File number: 8662-W4-201409889

Wightman Telecom Ltd. - Application to review and vary Telecom Decision 2014-349 regarding Rogers Wireless Home Phone Service

The Commission finds that Wightman Telecom Ltd. (Wightman) has failed to demonstrate substantial doubt as to the correctness of the Commission’s determinations related to the classification of Rogers Wireless Home Phone Service as a mobile wireless service. The Commission therefore denies Wightman’s request to review and vary that decision.

Background

  1. Rogers Communications Inc. (RCI) offers the Rogers Wireless Home Phone Service (RWHPS), which is a low-cost, wireless, home and small business voice service (no data or text messaging). The service operates on RCI’s mobile wireless network, includes unlimited Canada-wide calling, and is available across Canada where RCI’s landline services are not offered.
  2. Customers who wish to use RWHPS must first purchase a device that consists of an electrically powered adapter with an active subscriber identification module (SIM) card. The customer’s cordless or corded phones can then be plugged into the device to use RWHPS. The service also works while the customer is in transit on RCI’s mobile wireless network through the use of the device and an external battery power unit.
  3. Wightman Telecom Ltd. (Wightman) filed a Part 1 application, dated 9 October 2013, in which the company requested that the Commission find that RWHPS is a local exchange service and that RCI should be offering the service for regulatory purposes as a competitive local exchange carrier (CLEC) and not as a wireless service provider (WSP). In Telecom Decision 2014-349, the Commission determined that RWHPS is a wireless service and that RCI is operating within the regulatory framework under which wireless services can be provided by WSPs in the serving territories of the small incumbent local exchange carriers (small ILECs). 

Application

  1. The Commission received an application from Wightman, dated 29 September 2014, in which the company requested that the Commission review and vary Telecom Decision 2014-349.
  2. The Commission received an intervention regarding Wightman’s application from RCI on 29 October 2014 and a reply from Wightman on 10 November 2014. The public record of this proceeding, which closed on 10 November 2014, is available on the Commission’s website at www.crtc.gc.ca or by using the file number provided above.
  3. Wightman submitted that the Policy DirectionFootnote 1 and the policy objectives set out in the Telecommunications Act (the Act) require the Commission to classify RWHPS as a local exchange service, and that therefore, the Commission should mandate RCI to provide this service as a CLEC.
  4. Specifically, Wightman submitted that the Commission erred in law by contravening
    • subparagraphs 1(a)(ii),Footnote 2 and 1(b)(iii)Footnote 3 and (iv)Footnote 4 of the Policy Direction;
    • the policy objectives set out in paragraphs 7(c) and (f) of the Act;Footnote 5 and
    • the rules regarding unjust discrimination and undue preference set out in subsection 27(2) of the Act.Footnote 6
  5. Wightman argued that when the Commission evaluates a new service, it should properly classify the service for regulatory purposes first, and then determine the correct framework under which the Commission would regulate the service.
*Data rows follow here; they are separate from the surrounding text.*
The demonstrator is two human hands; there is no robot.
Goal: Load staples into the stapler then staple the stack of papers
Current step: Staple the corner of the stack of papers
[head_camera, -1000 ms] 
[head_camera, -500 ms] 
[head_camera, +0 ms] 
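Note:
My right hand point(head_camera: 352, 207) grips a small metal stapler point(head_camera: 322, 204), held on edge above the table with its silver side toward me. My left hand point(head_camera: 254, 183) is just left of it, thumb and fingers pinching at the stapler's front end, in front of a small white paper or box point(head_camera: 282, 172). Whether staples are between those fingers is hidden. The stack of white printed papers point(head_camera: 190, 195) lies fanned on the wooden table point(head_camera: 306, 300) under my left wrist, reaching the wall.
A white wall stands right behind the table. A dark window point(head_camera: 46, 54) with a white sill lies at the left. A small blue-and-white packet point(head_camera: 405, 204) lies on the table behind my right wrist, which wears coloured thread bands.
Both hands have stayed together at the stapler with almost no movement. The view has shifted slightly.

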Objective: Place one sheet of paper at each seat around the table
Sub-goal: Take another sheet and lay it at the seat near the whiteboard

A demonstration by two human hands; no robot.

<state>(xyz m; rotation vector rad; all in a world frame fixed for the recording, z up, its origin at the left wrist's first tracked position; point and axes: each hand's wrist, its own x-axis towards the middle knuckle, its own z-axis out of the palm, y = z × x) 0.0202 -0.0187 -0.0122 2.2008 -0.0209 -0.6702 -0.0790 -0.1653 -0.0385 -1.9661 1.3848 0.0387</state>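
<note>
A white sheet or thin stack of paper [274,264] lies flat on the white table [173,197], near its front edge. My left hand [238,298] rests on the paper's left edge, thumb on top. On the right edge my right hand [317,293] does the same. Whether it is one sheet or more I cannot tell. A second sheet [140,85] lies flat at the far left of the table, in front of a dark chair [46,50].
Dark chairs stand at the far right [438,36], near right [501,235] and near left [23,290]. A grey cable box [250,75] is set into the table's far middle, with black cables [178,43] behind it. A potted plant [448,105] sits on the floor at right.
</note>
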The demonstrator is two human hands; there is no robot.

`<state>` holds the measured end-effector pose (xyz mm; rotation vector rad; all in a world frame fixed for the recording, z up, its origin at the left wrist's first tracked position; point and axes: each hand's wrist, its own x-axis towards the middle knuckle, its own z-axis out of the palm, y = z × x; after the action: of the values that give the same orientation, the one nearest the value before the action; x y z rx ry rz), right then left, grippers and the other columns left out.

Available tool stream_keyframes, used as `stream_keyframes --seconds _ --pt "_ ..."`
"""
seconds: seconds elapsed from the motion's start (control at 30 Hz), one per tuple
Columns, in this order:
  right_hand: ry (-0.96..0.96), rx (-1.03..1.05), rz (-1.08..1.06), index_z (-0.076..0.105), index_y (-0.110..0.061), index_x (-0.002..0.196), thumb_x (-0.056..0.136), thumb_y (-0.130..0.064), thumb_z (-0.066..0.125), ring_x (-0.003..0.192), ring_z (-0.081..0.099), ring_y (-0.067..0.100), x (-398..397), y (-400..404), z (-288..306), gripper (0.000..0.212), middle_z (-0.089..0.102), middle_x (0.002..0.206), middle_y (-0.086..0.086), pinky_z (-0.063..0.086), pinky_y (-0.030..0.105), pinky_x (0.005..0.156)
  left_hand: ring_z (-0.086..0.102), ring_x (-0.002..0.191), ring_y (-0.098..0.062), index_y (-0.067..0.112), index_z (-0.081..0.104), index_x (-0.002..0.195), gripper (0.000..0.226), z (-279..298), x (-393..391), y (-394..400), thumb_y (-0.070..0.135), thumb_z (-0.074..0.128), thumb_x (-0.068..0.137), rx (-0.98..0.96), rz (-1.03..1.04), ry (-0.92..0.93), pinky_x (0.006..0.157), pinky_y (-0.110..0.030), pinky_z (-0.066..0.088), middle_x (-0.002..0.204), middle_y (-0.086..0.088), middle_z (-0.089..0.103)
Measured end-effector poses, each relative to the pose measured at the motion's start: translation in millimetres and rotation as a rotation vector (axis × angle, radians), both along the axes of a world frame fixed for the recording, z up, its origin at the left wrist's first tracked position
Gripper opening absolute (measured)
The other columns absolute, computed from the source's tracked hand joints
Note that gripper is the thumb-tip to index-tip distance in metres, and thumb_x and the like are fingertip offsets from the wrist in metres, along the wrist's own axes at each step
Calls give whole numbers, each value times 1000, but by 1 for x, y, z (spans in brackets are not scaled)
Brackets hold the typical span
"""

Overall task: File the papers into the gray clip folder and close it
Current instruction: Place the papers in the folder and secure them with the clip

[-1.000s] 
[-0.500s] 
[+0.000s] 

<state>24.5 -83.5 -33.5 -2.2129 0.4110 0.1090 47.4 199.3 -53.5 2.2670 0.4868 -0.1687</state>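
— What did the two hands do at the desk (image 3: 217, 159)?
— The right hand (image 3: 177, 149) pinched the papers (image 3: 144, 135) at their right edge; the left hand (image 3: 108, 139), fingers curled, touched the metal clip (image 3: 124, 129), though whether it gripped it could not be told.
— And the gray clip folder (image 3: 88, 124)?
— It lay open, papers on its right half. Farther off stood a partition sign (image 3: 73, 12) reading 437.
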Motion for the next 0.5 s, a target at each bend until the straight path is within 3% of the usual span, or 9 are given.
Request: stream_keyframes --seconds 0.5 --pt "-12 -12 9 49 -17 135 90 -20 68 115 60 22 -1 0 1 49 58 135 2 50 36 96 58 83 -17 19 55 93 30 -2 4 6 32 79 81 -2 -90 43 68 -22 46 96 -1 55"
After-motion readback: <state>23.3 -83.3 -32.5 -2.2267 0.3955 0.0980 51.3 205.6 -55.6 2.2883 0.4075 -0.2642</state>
Wightman submitted that the Commission wrongly characterized and misclassified RWHPS as a mobile wireless service, and that RWHPS is a fixed wireless service, or at most a transportable service, and should therefore be regulated as a local exchange service.
  6. Wightman submitted that Telecom Decision 2005-28, relating to access-dependent voice over Internet Protocol (VoIP) service,Footnote 7 and Telecom Decision 2014-349, relating to RWHPS, contradict each other, and that one decision must therefore be incorrect. Wightman added that the Commission applied the wireline local exchange regulatory framework to access-dependent VoIP service based on the functionality and substitutability of the service, and that it applied the WSP framework to RWHPS based on the technology used to provide the service.
  7. Wightman also submitted that in Telecom Decision 2014-349, the Commission imposed different regulatory regimes on competing providers of telecommunications services, thereby creating asymmetrical regulatory regimes. Wightman added that in so doing, the Commission has discriminated against certain competing carriers and given preference to other carriers, since the regulatory requirements imposed on CLECs and on ILECs that provide local exchange home phone services are more onerous than those imposed on WSPs.

RCI’s intervention

  1. RCI submitted that Wightman provided no new information in its review and vary application but merely re-packaged its original arguments and failed to raise substantial doubt as to the correctness of the original decision.
  2. RCI argued that the Commission has consistently recognized, for example, in Telecom Decision 97-8 and in Telecom Regulatory Policy 2012-24, that a WSP may choose to become a CLEC if it wishes to obtain the benefits of that status, but has no obligation to do so.
  3. RCI indicated that non-CLEC WSPs must meet all the obligations imposed on wireless CLECs,Footnote 8 but do not obtain the associated economic benefits, such as shared-cost interconnection and bill-and-keep compensation.
  4. Regarding Wightman’s argument that Telecom Decision 2014-349 contravenes the policy objectives set out in paragraphs 7(c) and (f) of the Act, RCI submitted that Wightman was aiming to block it from providing RWHPS as a WSP, which is contrary to the purpose of these objectives.
  5. RCI added that RWHPS is a fully mobile service that works anywhere RCI’s wireless network has coverage.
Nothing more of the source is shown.